» **Exercise directions**:
Drop the pictures from the entries below, then reproduce the rest exactly.

» **Records provided**:
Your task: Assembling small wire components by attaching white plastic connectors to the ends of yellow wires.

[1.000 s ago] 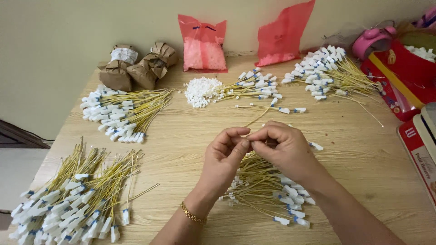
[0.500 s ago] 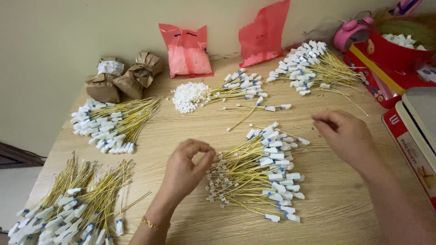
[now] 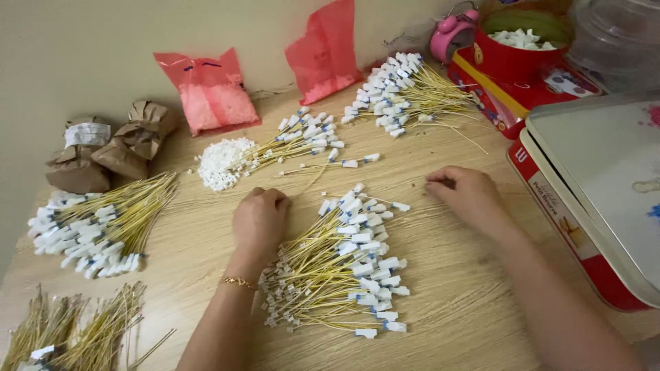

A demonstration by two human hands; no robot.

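Note:
A loose pile of thin yellow wires with white end plugs (image 3: 344, 268) lies on the wooden table (image 3: 454, 295) in front of me. My left hand (image 3: 260, 220), with a gold bracelet on the wrist, rests knuckles up at the pile's upper left edge, fingers curled under; nothing shows in it. My right hand (image 3: 464, 194) sits on the bare wood to the right of the pile, apart from it. Its fingers are curled down with the tips touching the table and no visible object in them. Single wires (image 3: 344, 163) lie just beyond the pile.
More wire bundles lie at the left (image 3: 103, 223), bottom left (image 3: 69, 336), back middle (image 3: 306, 137) and back right (image 3: 405, 89). Also there: a heap of small white pieces (image 3: 221, 161), two pink bags (image 3: 210, 93), brown paper parcels (image 3: 110, 148), a red tin (image 3: 522, 58), a lidded red box (image 3: 605, 178).
My hands were together above the pile; now they are apart. The right moved out to the right onto the table, the left dropped to the pile's left edge.

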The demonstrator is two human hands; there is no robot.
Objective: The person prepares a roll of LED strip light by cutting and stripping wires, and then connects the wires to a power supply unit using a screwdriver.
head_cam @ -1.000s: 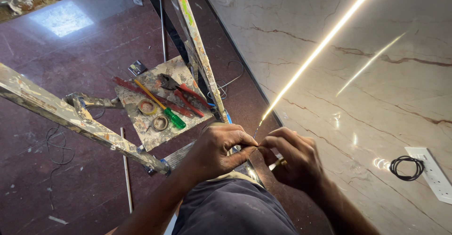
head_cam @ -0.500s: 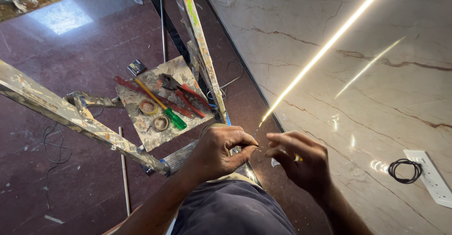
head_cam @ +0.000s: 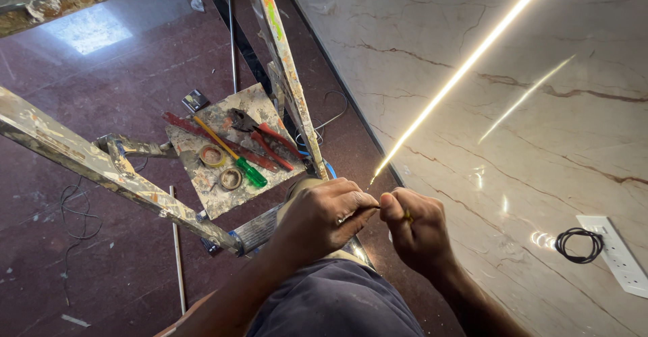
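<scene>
Drawn closer together since a moment ago, left hand (head_cam: 324, 215) and right hand (head_cam: 413, 229) now fingertip to fingertip; both pinching something thin, hidden between them; fine work under way above the ladder tray (head_cam: 209, 188).

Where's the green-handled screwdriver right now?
In the head view, the green-handled screwdriver lies on the paint-spattered ladder tray, left of centre, between the two tape rolls and the red-handled pliers, up and left of the left hand.
</scene>
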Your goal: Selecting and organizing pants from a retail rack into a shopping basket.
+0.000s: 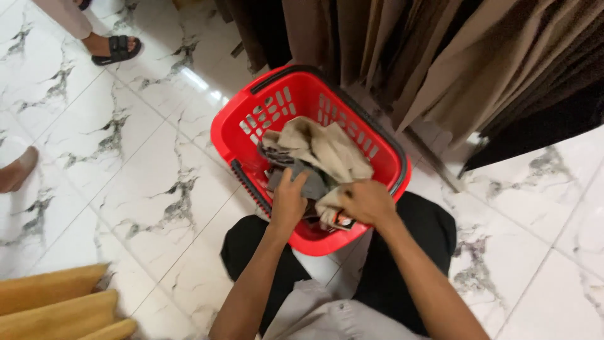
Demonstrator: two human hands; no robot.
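Observation:
A red plastic basket [234,140] with black handles sits on the floor between my knees. It holds crumpled clothes: a beige garment [327,151] on top and a grey garment [311,184] below it. My left hand [288,204] reaches into the basket and grips the grey garment. My right hand [366,201] is closed on a fold of the beige garment at the basket's near rim. A dark piece of cloth lies under both, mostly hidden.
White marble-patterned floor tiles [126,157] surround the basket. Brown and black garments [440,56] hang at the top right. Another person's sandalled foot [114,48] stands at top left, a bare foot [17,170] at the left edge. Folded mustard cloth [56,305] lies bottom left.

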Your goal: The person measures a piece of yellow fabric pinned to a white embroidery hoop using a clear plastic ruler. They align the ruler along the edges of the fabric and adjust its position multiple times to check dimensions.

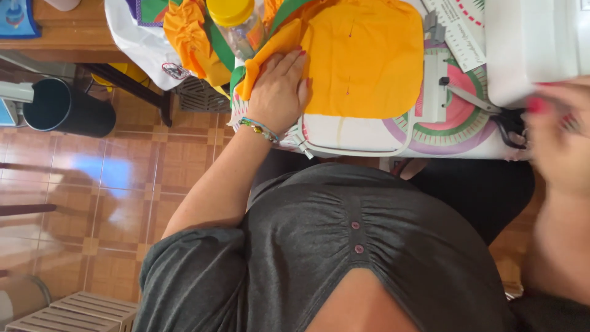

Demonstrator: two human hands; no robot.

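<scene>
My left hand (279, 92) lies flat, palm down and fingers spread a little, on the left edge of the orange fabric (362, 58); it grips nothing, it only presses the cloth down. The fabric spreads from under my fingertips out to the right, smooth and nearly square, over a white embroidery hoop (353, 138) whose rounded frame shows just below the cloth's lower edge and beside my wrist. A beaded bracelet (258, 128) sits on that wrist.

My right hand (562, 132) is at the far right of the view, blurred, with red nails showing; I cannot tell whether it is open or closed, or whether it holds anything. It is well apart from the orange fabric, close to the black handles of a pair of scissors (491, 110) that lie on the worktop (455, 144) with blades pointing toward the cloth. Above them stands the white body of a sewing machine (528, 43).

Further out, between fabric and scissors, a round pink and green patterned mat (461, 120) covers the worktop, with a white ruler (458, 31) at the top. Left of my left hand, a clear bottle with a yellow cap (236, 21) stands among bunched orange and green cloth (196, 46). On the tiled floor (123, 197) at far left sits a dark bin (64, 107).
</scene>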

» **Your solution**:
Your task: Assembling small wire components by attaching white plastic connectors to the ends of yellow wires.

[1.000 s ago] 
[0.500 s ago] 
[now] 

A demonstration by two human hands; no robot.

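Note:
A loose pile of thin yellow wires with white end plugs (image 3: 344, 268) lies on the wooden table (image 3: 454, 295) in front of me. My left hand (image 3: 260, 220), with a gold bracelet on the wrist, rests knuckles up at the pile's upper left edge, fingers curled under; nothing shows in it. My right hand (image 3: 464, 194) sits on the bare wood to the right of the pile, apart from it. Its fingers are curled down with the tips touching the table and no visible object in them. Single wires (image 3: 344, 163) lie just beyond the pile.
More wire bundles lie at the left (image 3: 103, 223), bottom left (image 3: 69, 336), back middle (image 3: 306, 137) and back right (image 3: 405, 89). Also there: a heap of small white pieces (image 3: 221, 161), two pink bags (image 3: 210, 93), brown paper parcels (image 3: 110, 148), a red tin (image 3: 522, 58), a lidded red box (image 3: 605, 178).
My hands were together above the pile; now they are apart. The right moved out to the right onto the table, the left dropped to the pile's left edge.
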
The demonstrator is two human hands; there is no robot.
Objective: The person prepares a roll of LED strip light by cutting and stripping wires, and then connects the wires to a power supply unit using a screwdriver.
head_cam @ -1.000s: 
head_cam @ -0.500s: 
head_cam @ +0.000s: 
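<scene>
Drawn closer together since a moment ago, left hand (head_cam: 324, 215) and right hand (head_cam: 413, 229) now fingertip to fingertip; both pinching something thin, hidden between them; fine work under way above the ladder tray (head_cam: 209, 188).

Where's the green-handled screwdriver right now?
In the head view, the green-handled screwdriver lies on the paint-spattered ladder tray, left of centre, between the two tape rolls and the red-handled pliers, up and left of the left hand.
</scene>
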Your goal: Selecting and organizing pants from a retail rack into a shopping basket.
+0.000s: 
Demonstrator: two human hands; no robot.
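Observation:
A red plastic basket [234,140] with black handles sits on the floor between my knees. It holds crumpled clothes: a beige garment [327,151] on top and a grey garment [311,184] below it. My left hand [288,204] reaches into the basket and grips the grey garment. My right hand [366,201] is closed on a fold of the beige garment at the basket's near rim. A dark piece of cloth lies under both, mostly hidden.
White marble-patterned floor tiles [126,157] surround the basket. Brown and black garments [440,56] hang at the top right. Another person's sandalled foot [114,48] stands at top left, a bare foot [17,170] at the left edge. Folded mustard cloth [56,305] lies bottom left.
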
Your goal: The person measures a piece of yellow fabric pinned to a white embroidery hoop using a clear plastic ruler. They align the ruler along the edges of the fabric and adjust its position multiple times to check dimensions.


Demonstrator: two human hands; no robot.

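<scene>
My left hand (279, 92) lies flat, palm down and fingers spread a little, on the left edge of the orange fabric (362, 58); it grips nothing, it only presses the cloth down. The fabric spreads from under my fingertips out to the right, smooth and nearly square, over a white embroidery hoop (353, 138) whose rounded frame shows just below the cloth's lower edge and beside my wrist. A beaded bracelet (258, 128) sits on that wrist.

My right hand (562, 132) is at the far right of the view, blurred, with red nails showing; I cannot tell whether it is open or closed, or whether it holds anything. It is well apart from the orange fabric, close to the black handles of a pair of scissors (491, 110) that lie on the worktop (455, 144) with blades pointing toward the cloth. Above them stands the white body of a sewing machine (528, 43).

Further out, between fabric and scissors, a round pink and green patterned mat (461, 120) covers the worktop, with a white ruler (458, 31) at the top. Left of my left hand, a clear bottle with a yellow cap (236, 21) stands among bunched orange and green cloth (196, 46). On the tiled floor (123, 197) at far left sits a dark bin (64, 107).
</scene>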

The full output has already been given.